Re-testing is expected to reduce the anxiogenic potential of
the apparatus, leading to a relative reduction in the effect of
the QTLs influencing anxiety [14,34,46]. Consequently, in
two tests, the open-field arena and light dark box, animals
were tested twice, on separate days.
Fig. 1 summarizes the mapping results. The QTL fall into
three groups. On chromosomes 1, 7, 12, 14, 15 and 18 are
QTL that influence only one or more of the five tests of
emotionality. Chromosomes 3, 5, 11 and 19 harbour loci
that influence the control measures. Finally there are three
loci, on chromosomes 4, and X, where QTL influence both
types of measure. Similar results emerged from the analysis
of repeated measures. We found a dramatic fall in the
importance of the chromosome 15 effect on emotionality
tests from day 1 to day 2. For example, the negative log
P values associated with the transitions in the light-dark
box, drop from 14, on day 1, to a non-significant value of
0.75 on day 2. These results demonstrate that it is possible to
separate out confounding effects genetically.

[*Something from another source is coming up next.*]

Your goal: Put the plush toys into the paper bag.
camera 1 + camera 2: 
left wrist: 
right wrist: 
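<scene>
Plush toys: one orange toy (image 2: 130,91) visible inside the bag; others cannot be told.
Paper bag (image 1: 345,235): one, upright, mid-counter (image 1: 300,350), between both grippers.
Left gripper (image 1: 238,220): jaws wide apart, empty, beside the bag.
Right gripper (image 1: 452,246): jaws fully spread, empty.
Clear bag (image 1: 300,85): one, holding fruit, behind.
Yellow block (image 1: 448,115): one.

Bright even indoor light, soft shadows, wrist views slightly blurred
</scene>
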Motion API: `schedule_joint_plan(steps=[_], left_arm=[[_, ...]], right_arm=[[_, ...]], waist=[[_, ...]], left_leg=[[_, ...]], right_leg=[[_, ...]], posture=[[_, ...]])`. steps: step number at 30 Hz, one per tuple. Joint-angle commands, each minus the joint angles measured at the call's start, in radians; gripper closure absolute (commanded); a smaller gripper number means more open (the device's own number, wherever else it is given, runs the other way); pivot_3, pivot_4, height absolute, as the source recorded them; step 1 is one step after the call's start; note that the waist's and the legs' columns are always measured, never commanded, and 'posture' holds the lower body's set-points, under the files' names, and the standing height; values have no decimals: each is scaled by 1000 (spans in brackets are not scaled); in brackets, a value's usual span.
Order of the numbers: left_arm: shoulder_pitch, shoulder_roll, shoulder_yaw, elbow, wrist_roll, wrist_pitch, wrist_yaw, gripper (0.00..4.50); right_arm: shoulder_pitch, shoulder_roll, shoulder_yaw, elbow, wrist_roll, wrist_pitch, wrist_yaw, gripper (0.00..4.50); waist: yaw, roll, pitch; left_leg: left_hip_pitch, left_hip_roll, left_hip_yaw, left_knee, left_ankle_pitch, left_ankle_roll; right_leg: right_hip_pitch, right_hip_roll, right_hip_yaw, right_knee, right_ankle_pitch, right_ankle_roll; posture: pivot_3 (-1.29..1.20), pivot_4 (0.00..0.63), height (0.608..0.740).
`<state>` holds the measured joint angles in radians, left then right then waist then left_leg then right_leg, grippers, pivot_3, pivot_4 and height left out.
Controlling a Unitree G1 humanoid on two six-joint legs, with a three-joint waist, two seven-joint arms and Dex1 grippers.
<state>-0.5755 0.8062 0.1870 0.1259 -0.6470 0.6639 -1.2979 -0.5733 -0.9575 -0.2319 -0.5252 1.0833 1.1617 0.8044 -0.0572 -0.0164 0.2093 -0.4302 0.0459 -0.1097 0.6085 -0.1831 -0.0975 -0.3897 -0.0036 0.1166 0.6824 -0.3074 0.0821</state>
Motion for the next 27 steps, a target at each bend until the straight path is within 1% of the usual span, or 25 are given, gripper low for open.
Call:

We were able to push the argument further still, using
multivariate analyses carried out on phenotypes collected
from a cross of the Roman High and Low Avoidance rats
[23]. Recall that these animals were derived by selection for
extremes of shuttle-box avoidance behaviour in the shuttle
box. As with the DeFries mice, we mapped a series of
measures of emotionality. In addition to the shuttle box, we
used the open-field arena, the elevated plus maze, an
acoustic startle paradigm, and fear conditioning to both cue
and context. The latter two tests measure variation in
passive avoidance. The rats were trained to associate a light
with a shock and we then measured freezing to the
conditioned stimulus and to the context in which the
association was learnt. As before, we included a measure of
home cage activity as a control for the activity components
of the emotionality tests.
We mapped the phenotypes jointly, and identified eight
QTL. We next determined the relative contribution of each
trait to the eight QTL. To estimate the significance of a
locus’s contribution for the detection of a QTL and to test
the significance of the QTL effect for each of the traits, we
used methods that combine multivariate analysis with
permutation techniques [39]. The test works by randomizing
the individual values of each phenotype, relative to the other
traits and genotypes and then re-analyzing the permuted
data set. When this is done many times, we can create a
distribution of results, and ask how often the experimental
result occurs by chance. Table 1 shows the P-values for
these analyses for all eight chromosomes bearing a QTL.
Two columns are shown for each chromosome: the first
J. Flint / Neuroscience and Biobehavioral Reviews 28 (2004) 307–316310
displays the results when all traits are included in the
analysis and the second when all but traits making a
significant contribution have been removed.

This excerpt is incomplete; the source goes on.